• WORK TO COMPLETE:
Would you return, word for word, the lines of the data below from the line with "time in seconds" through the line with "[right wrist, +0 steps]", and no others?

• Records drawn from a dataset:
********************

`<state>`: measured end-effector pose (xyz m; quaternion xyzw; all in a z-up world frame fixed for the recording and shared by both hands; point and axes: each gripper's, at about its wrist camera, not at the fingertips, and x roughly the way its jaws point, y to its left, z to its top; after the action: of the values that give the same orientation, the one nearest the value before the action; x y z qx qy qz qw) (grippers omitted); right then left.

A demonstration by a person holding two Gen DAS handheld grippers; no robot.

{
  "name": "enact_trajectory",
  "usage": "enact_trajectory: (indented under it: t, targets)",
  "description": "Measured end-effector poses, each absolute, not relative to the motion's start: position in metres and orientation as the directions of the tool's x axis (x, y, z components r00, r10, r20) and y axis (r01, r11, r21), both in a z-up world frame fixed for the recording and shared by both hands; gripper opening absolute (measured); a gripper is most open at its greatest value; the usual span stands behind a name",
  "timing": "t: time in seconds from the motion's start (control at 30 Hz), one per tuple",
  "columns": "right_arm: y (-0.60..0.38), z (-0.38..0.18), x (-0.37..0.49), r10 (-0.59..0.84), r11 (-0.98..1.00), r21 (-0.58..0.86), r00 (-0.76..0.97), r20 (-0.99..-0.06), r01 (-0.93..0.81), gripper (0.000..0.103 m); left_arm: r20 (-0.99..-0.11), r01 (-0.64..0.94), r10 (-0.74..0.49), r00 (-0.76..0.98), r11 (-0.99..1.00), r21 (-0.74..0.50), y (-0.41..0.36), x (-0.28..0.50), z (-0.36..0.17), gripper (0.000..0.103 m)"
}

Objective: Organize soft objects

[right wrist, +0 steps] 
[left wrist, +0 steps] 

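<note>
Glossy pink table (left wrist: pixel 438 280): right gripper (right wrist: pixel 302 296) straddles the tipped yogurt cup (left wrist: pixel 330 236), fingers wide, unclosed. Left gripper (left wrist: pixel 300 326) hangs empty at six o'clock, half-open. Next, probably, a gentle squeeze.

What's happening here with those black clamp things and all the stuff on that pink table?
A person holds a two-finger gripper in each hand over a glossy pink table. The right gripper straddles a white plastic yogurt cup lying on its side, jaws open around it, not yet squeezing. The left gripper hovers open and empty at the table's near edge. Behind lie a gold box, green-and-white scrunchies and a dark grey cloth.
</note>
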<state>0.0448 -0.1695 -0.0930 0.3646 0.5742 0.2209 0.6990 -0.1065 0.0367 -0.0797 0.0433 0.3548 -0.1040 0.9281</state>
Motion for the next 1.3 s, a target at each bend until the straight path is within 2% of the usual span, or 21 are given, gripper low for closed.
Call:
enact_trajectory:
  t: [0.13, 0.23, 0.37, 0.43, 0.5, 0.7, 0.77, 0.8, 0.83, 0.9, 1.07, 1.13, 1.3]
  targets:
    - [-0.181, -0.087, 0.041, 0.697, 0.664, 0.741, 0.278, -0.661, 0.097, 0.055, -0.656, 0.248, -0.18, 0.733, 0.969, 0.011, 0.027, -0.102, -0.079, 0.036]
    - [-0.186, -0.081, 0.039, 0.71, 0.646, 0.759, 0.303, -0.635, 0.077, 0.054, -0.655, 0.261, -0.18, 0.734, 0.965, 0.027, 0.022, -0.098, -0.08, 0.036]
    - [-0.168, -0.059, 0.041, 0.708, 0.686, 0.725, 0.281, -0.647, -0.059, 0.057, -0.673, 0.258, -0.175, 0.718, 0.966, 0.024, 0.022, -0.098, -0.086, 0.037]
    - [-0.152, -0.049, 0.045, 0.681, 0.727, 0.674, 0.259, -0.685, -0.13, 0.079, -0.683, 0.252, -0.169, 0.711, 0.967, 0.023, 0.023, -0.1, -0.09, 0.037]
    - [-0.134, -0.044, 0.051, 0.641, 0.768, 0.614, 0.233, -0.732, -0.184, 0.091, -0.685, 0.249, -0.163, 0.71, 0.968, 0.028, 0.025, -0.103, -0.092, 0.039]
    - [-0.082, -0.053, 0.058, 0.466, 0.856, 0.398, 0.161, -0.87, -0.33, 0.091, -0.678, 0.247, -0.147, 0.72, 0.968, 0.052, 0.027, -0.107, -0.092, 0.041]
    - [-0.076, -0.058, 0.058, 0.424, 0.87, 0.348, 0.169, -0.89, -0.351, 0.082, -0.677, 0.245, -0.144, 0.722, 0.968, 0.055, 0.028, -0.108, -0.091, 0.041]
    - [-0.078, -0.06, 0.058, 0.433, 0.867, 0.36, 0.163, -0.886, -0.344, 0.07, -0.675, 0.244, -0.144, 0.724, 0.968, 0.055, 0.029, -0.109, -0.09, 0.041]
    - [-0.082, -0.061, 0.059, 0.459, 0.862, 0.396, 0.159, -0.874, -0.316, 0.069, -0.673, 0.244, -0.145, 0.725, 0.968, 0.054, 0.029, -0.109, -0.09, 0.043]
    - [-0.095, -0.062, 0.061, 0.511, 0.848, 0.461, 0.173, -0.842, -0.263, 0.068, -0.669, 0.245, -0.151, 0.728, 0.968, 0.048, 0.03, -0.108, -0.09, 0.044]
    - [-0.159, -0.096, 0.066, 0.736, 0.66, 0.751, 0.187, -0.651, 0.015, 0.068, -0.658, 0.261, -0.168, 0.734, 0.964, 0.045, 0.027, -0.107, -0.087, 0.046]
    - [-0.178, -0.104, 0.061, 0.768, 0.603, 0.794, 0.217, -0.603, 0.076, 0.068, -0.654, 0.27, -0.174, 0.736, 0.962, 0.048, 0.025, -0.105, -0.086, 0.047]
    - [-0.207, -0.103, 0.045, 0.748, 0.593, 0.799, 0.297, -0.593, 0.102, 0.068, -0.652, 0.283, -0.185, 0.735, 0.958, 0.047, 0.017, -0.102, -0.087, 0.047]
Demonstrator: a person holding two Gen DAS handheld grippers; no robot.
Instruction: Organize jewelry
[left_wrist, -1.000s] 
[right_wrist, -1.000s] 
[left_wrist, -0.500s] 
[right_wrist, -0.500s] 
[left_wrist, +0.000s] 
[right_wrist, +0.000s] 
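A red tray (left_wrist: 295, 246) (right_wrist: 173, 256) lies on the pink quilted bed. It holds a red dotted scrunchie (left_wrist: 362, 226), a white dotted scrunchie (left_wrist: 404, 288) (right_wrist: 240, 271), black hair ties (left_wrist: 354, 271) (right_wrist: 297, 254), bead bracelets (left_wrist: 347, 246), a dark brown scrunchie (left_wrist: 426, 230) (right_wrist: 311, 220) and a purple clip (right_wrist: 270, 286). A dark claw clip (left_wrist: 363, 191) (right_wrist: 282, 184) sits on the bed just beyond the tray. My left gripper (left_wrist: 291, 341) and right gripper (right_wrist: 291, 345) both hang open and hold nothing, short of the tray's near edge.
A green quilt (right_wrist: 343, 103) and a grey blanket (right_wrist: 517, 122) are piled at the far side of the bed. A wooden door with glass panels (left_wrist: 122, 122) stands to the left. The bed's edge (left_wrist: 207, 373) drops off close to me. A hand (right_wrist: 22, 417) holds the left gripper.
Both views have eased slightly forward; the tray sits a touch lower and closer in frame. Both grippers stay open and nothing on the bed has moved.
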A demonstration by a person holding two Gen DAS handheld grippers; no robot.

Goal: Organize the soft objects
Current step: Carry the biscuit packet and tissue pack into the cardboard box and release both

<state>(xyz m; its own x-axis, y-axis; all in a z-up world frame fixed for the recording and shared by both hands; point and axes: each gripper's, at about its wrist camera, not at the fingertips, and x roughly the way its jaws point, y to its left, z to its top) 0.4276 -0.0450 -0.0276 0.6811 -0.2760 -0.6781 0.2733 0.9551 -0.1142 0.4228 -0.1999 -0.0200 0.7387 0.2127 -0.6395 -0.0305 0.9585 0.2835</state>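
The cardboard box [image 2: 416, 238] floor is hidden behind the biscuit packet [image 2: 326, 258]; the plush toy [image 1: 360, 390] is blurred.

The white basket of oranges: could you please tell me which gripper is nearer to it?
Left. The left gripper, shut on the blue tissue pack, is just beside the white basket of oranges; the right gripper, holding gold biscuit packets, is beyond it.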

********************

• ANSWER BOX:
  "timing": "t: time in seconds from the motion's start (control at 30 Hz), one per tuple",
  "columns": "right_arm: y (-0.60..0.38), z (-0.38..0.18), x (-0.37..0.49), r10 (-0.59..0.84), r11 (-0.98..1.00), r21 (-0.58..0.86), r00 (-0.76..0.97), r20 (-0.99..-0.06), r01 (-0.93..0.81), gripper (0.000..0.103 m); left_arm: r20 (-0.99..-0.11), r01 (-0.64..0.94), r10 (-0.74..0.49), r00 (-0.76..0.98), r11 (-0.99..1.00), r21 (-0.74..0.50), y (-0.41..0.36), x (-0.28..0.50), z (-0.36..0.17), gripper (0.000..0.103 m)"
}

Objective: Organize soft objects

[right wrist, +0 steps] 

This completes the response.